Nell’introduzione al fondamentale volume ‘Potere e mercato’ (IBL, 2017) di Murray N. Rothbard, economista e filosofo politico americano di impronta anarco-capitalista, Nicola Iannello cita una frase di Gianfranco Miglio il quale ci ricorda come l’anarchico, nella sua migliore essenza, svolga la funzione di pungolo del potere, costringendolo a mettersi sempre in discussione.

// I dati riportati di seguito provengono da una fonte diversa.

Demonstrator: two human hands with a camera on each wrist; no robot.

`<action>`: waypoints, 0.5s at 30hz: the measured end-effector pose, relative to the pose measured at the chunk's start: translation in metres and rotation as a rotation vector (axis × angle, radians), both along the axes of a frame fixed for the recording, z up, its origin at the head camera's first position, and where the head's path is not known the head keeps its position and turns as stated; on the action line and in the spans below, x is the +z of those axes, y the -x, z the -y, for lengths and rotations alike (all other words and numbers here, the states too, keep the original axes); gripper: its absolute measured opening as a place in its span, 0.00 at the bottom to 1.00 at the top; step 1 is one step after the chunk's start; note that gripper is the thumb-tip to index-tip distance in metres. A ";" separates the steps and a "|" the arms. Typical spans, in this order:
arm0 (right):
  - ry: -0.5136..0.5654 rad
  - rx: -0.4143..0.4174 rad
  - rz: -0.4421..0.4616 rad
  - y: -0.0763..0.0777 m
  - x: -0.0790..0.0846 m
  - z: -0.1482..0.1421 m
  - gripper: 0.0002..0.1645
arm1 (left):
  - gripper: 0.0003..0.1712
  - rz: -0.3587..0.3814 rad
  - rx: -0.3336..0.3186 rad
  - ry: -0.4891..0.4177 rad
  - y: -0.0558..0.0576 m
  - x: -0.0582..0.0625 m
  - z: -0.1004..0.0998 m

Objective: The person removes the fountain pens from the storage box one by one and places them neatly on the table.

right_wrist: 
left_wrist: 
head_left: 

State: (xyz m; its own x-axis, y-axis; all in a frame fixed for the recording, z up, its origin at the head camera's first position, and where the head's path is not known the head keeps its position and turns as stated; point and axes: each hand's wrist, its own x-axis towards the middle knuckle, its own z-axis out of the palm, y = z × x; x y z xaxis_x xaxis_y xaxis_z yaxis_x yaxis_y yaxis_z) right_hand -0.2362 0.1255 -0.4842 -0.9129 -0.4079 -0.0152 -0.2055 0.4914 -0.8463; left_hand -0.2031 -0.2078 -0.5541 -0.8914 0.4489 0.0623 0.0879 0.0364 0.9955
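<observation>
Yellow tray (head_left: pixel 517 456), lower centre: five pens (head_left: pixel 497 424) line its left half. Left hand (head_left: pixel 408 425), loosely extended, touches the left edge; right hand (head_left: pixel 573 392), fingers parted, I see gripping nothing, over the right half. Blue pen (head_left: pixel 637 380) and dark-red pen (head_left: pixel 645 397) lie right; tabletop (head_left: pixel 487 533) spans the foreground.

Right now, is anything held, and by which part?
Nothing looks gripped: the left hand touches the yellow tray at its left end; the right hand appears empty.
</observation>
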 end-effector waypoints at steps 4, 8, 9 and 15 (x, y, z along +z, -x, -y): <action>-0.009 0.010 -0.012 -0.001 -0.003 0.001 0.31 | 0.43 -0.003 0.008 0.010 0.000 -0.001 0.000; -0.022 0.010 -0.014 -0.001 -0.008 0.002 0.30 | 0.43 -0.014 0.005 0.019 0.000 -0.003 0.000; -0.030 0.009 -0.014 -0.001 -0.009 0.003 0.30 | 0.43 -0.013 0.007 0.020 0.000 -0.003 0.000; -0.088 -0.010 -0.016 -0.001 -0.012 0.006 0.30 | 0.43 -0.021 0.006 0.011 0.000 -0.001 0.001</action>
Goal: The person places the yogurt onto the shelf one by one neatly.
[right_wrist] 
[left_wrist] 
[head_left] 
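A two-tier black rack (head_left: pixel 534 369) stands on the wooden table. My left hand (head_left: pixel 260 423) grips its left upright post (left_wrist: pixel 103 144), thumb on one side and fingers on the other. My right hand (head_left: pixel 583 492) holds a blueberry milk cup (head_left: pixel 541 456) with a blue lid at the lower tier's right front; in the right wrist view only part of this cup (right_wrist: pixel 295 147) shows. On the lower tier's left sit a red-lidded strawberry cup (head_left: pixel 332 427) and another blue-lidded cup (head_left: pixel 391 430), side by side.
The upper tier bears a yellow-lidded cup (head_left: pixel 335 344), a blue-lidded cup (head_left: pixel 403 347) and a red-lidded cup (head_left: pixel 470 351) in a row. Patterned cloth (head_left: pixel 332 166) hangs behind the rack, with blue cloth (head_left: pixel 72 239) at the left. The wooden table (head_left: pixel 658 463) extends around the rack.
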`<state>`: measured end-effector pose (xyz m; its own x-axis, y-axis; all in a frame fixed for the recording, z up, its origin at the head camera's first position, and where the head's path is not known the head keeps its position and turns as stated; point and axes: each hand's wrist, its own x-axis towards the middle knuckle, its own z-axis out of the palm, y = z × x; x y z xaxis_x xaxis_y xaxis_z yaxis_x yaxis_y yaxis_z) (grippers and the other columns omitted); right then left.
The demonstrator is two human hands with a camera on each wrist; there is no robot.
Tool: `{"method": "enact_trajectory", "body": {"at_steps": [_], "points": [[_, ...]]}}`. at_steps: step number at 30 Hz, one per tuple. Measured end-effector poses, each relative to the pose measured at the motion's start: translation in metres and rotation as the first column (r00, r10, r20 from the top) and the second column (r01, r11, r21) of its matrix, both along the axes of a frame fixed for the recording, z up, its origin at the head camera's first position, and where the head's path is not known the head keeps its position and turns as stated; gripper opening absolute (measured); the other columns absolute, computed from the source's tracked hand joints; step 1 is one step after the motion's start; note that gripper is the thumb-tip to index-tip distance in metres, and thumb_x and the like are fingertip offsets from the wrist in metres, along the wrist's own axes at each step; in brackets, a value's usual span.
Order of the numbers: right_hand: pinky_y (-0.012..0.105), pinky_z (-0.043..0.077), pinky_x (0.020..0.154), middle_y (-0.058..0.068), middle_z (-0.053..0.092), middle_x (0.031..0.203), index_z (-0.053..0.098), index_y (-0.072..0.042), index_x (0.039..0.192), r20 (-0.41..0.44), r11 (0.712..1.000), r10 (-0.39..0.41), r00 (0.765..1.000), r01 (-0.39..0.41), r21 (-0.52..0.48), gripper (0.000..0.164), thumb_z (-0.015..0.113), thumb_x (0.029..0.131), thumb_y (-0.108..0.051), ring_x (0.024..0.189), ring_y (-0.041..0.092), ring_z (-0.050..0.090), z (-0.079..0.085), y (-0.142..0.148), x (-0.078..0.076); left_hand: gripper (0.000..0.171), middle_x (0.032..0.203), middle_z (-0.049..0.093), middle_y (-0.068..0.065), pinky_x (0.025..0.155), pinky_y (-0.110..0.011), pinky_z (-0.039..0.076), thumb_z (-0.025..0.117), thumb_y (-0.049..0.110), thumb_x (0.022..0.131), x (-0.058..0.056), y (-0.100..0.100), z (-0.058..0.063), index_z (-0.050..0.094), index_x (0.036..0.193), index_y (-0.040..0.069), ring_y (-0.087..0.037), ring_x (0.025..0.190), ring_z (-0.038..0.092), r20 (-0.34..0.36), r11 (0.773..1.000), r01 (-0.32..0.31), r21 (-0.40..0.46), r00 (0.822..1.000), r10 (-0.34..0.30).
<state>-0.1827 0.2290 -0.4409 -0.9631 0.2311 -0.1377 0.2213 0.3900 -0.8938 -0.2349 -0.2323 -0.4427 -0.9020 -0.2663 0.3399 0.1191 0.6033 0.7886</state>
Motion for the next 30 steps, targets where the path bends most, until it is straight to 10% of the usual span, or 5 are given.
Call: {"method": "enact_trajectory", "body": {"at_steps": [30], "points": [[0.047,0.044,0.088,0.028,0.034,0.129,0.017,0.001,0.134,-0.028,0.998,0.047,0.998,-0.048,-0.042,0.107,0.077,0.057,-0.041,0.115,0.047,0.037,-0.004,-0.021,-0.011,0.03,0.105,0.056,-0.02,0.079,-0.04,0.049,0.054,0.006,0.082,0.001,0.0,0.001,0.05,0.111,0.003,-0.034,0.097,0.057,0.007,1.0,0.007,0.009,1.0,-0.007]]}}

Siamo in certa misura assuefatti, da anni, a un continuo, lisergico mantra che se da un lato ci ricorda la ineluttabile essenzialità della presenza statale poi dall’altro finisce per far grondare sulle spalle del capitalismo, e della sua ‘forma’ economica che va sotto il nome di liberismo, qualunque nefandezza occorsa nel corso della storia sociale umana.
Eppure, a ben vedere, scandagliando la vera essenza del capitalismo e della vertigine che consiste nella sua modulazione anarchica ci si renderà conto di come le cose stiano in modo molto diverso.
E d’altronde, come ha ben delineato di recente l’antropologo J. C. Scott nel suo ‘L’arte di non essere governati’ (Einaudi, 2020) esistono realtà sociali popolate da milioni di individui, come nella terra-nomade di Zomia, in Asia, che fuggono, concettualmente e fisicamente, da qualunque ipotesi di reclusione all’interno di un perimetro statale.